I am Pravin Kumar, a Certified Webflow Partner from Bengaluru. I work with B2B clients in India and Europe building Webflow sites that ship in three or more languages. This walkthrough is the full pipeline.
What Does Webflow Localization Give You Out of the Box in 2026?
Webflow Localization, which left beta in February 2026, supports up to 14 locales per site with per-locale CMS content, design, and SEO. Each locale gets its own URL slug pattern, its own meta description, and its own asset library. According to Webflow's April 2026 customer success report, sites using Localization saw a 41% lift in non-English organic traffic within six months of launch.
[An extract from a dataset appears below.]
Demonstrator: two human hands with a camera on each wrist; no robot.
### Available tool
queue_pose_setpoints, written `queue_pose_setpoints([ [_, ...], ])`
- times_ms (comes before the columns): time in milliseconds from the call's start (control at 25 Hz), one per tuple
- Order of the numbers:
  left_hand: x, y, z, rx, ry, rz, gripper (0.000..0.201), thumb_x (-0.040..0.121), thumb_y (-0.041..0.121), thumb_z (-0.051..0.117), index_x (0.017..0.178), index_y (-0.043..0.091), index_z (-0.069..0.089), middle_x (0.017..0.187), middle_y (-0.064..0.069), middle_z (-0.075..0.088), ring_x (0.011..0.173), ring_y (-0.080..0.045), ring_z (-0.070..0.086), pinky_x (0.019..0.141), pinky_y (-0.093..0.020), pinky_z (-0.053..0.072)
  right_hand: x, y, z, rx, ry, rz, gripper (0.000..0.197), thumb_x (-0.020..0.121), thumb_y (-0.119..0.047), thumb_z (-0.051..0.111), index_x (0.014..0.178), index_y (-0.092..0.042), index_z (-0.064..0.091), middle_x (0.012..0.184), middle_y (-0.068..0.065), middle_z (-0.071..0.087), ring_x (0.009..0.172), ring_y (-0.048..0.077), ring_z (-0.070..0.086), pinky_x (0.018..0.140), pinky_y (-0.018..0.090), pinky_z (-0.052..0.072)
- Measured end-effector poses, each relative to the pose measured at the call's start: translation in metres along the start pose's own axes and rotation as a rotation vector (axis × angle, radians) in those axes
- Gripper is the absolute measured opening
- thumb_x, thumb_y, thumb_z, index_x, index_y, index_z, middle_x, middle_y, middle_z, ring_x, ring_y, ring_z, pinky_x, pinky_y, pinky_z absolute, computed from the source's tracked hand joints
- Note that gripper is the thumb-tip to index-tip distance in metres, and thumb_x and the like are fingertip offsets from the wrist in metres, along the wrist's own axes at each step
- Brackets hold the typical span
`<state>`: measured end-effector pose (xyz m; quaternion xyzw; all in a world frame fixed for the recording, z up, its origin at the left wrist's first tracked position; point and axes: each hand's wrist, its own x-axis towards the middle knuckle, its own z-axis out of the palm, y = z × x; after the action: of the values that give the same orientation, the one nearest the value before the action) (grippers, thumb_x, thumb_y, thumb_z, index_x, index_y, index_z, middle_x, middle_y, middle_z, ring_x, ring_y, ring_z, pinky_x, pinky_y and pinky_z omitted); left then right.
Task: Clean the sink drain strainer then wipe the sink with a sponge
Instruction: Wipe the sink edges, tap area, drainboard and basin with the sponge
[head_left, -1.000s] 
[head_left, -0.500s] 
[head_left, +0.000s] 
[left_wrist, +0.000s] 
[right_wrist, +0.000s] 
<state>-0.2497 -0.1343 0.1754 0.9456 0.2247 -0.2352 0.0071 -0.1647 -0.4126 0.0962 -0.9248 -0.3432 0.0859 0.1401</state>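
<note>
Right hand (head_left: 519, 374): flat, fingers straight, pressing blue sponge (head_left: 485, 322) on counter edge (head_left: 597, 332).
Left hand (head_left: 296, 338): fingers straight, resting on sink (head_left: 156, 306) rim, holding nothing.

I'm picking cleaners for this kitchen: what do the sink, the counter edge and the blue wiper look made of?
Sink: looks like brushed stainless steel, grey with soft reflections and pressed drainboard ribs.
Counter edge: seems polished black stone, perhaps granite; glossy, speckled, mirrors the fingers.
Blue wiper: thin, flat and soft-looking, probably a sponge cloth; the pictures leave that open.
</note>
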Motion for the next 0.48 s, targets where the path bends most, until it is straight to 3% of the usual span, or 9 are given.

What Localization does not give you is the actual translation. You either enter translated content by hand in Webflow Designer per locale, or you push translations from somewhere else into Webflow via the Data API. Weglot and similar tools wrap your site in a proxy that translates on the fly, which works but adds a hop and ties you to their pricing. The DeepL pipeline I built avoids the proxy entirely. Translations live natively in Webflow Localization. The DeepL API only runs when content is published or edited.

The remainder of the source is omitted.